Thoughts On Charlottesville, Nazis, And A Modern Catholic Saint
The tragic death of Heather Heyer in Charlottesville, Virginia is on everyone’s mind this week and is on mine as well. It is a basic human instinct to try to make sense of the senseless. After a few days to digest what we witnessed and the reactions that have come from it, some thoughts.
Let us get one thing out of the way right up front: I have no use for the message of the protesters in Charlottesville last weekend. Whether they are white supremescists, neo-Nazis, members of the alt-right, nativists (I have seen all of these descriptions used) I find their views to be destructive and repellent and want nothing to do with them. That out of the way, I have two ways of approaching this disaster: as a lawyer and as a Catholic.
My first thought is “who are these people, anyhow?” I am a white guy from the midwestern US. I don’t know any of these people. Or if I do know some of them they keep their views well hidden from me. Moreover, I am fairly well read and do not see their views expressed in anything approximating a “mainstream conservative” publication or news source. I do not doubt that they are out there, but let’s call them what they are: the lunatic fringe.
Both sides, extreme right and extreme left, have a lunatic fringe, a fact that should be self-evident. There are unhinged young men who run cars into people ISIS style because those people are protesting the right wing nut jobs and unhinged young men who walk into a bible study in a black church in order to kill church members just because they are black. Then there are the loose screws on the opposite end of the spectrum who become snipers in an attempt to kill Republican members of congress because they are Republicans or another case of a black man who shot three people because they were white. There would seem to be more similar than different in these perpetrators of terror and hate. An older generation would have called each of them crazy.
After hearing from so many who are fine with doing whatever is necessary to silence those who have repellent things to say, the lawyer in me wonders just what these people have learned in school. In 1969, our U. S. Supreme Court (a court devoid of those pesky conservatives that so many bemoan today, for those who do not know) decided the case of Brandenburg v. Ohio.
In that case, a group of Klansmen (some armed) came together for a small rally in the presence of some newsmen. The leader was arrested under a World War I-era Ohio law that outlawed advocacy of violence or illegal activity to effectuate reform. The Supreme Court reversed the conviction, holding that the Klansmen were allowed to advocate even violence so long as they did not advocate imminent lawless action and that such advocacy would not be likely to actually incite such action.
This is how the United States is different from Nazi Germany in 1940 (or from North Korea or Venezuela in 2017, for that matter): Citizens are entitled to hold unpopular and even repugnant ideas and are entitled to express those views in public without fear of government repression. They are not, of course, entitled to engage in violence. Good grief, what has the world come to when it is left to conservative old me to play ACLU and explain civil liberties to what seems like the rest of the world?
“OK Mr. Lawyer, how do we stop people like this from spewing hate?” I’m glad you asked.
In 1979 the Ku Klux Klan marched in Waynedale, Indiana, a not particularly affluent suburb of Fort Wayne. Nobody remembers it because nothing happened. A pathetic little group of pathetic little people held their pathetic little march and all the decent people ignored them. This is how it is supposed to work. Didn’t our mothers used to tell us to just ignore idiots and that they would almost always go away?
But that is not what happens today. A pathetic fringe group that is way, way too insignificant to get even a county clerk elected to office anywhere in the country wants to draw attention to itself – so it goes where it can provoke. The professional protesters of the left (another fringe group that lacks numbers to get anyone elected) converge to get in the faces of the first fringe group to show how intolerant they are of intolerance because, well, that’s just what they do. Confrontation ensues and of course news outlets from everywhere are there to encourage a show.

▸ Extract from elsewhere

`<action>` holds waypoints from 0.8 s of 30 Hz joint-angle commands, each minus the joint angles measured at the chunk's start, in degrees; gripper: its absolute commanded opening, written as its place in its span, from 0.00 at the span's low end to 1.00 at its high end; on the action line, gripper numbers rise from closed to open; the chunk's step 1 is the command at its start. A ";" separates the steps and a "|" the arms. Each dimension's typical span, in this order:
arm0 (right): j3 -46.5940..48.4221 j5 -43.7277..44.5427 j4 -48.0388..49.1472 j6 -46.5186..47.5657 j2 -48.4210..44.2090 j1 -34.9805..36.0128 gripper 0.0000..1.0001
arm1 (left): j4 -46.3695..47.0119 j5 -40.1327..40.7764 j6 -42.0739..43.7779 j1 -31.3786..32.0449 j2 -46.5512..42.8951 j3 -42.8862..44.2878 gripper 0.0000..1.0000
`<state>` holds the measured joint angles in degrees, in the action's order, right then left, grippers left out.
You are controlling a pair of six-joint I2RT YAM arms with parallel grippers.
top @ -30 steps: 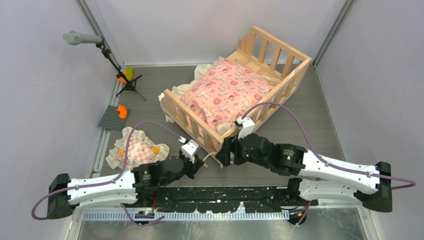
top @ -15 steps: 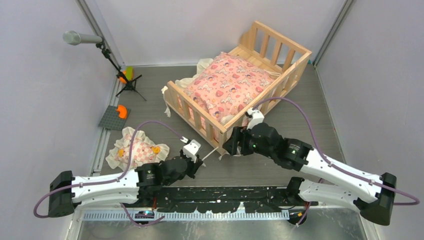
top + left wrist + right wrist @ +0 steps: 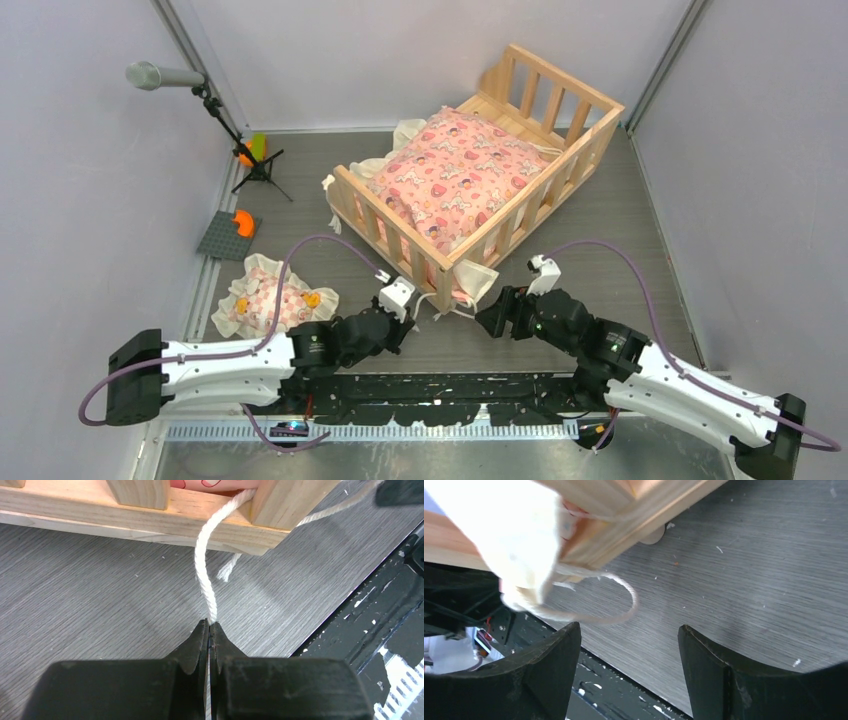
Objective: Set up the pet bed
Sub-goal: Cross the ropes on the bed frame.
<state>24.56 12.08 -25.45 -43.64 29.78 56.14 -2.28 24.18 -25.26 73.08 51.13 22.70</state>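
Observation:
The pale wooden pet bed [image 3: 362, 204] with slatted sides stands at the middle back of the table, the pink printed cushion [image 3: 457, 180] lying inside it. A white cord [image 3: 203, 575] runs out from under the bed's near corner rail [image 3: 150, 524]. My left gripper [image 3: 209, 625] is shut on this cord just in front of the bed; in the top view the left gripper [image 3: 408, 322] sits by the near corner post. My right gripper [image 3: 629, 635] is open and empty, just off the bed's near corner [image 3: 624, 515], where a cream frill [image 3: 519, 540] and a loop of cord [image 3: 619, 611] hang.
A small frilled pillow [image 3: 268, 302] lies on the table at the left. A microphone stand [image 3: 245, 150], a grey plate with an orange piece [image 3: 228, 234] and an orange-green toy [image 3: 250, 150] stand at the back left. Walls close both sides.
The bed has slid away and turned, then held still. My right gripper has let go of the near corner and drawn back to the right. My left gripper crept slightly right, holding the cord.

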 commanded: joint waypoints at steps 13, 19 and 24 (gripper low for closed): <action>-14.33 1.56 40.00 2.96 6.84 1.31 0.73 | 3.86 -0.08 -0.53 0.17 0.91 2.26 0.00; -14.30 4.19 48.67 5.55 16.04 1.87 0.67 | 3.95 -0.28 -0.56 0.09 1.17 2.42 0.00; -14.83 6.41 49.05 5.66 15.90 1.96 0.46 | 3.87 -0.22 -0.54 0.09 0.87 2.36 0.00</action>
<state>10.11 14.63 17.30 -39.18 46.89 57.80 -1.52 23.79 -25.28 73.08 52.31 23.14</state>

A word about those counter-protesters. If they only appeared to protest white supremacists and neo-Nazis, (or if they were peaceful) they wouldn’t be such an issue. But they are also out hurting people and causing massive damage in order to keep speakers away from college campuses or to disrupt political rallys. Which sounds a lot like Naziism to me. Which is why if I see one more meme on social media drawing parallels between heroic World War II G.I.s dying to liberate the prisoners of a cruel, illegitimate government and the lawless, violent freelance protesters like Antifa I’m going to throw up.
So we have the right wing fringe (there to provoke the left), the left wing fringe (there to provoke the right) and the news media – how is this different from cockfighting? And just like in cockfighting there are a few winners. The participants on both sides get to look bigger and more important than they really are and those bringing the viewing audience make money. Nothing encourages bad behavior among those already disposed to it like a bunch of breathless reporters backed up by television cameras. Think about it: Each one of the three participants (right-wing extremists, left-wing extremists and a ratings-driven press) gives the other two the fertile soil to grow and flourish.
It was surely a coincidence that the Monday immediately following the weekend of the ugly events was the day that the Catholic Church celebrates the feast of St. Maximilian Kolbe. Kolbe was a Polish Franciscan Catholic priest in the 1930s. His monastery was active in publishing and made no effort to downplay its vehement opposition to the atrocities of Nazi Germany, which he continued to publish right up until the Nazis came for him. I refer to Real Nazis, not the bottom-feeding wannabes found in pockets of the U.S. today.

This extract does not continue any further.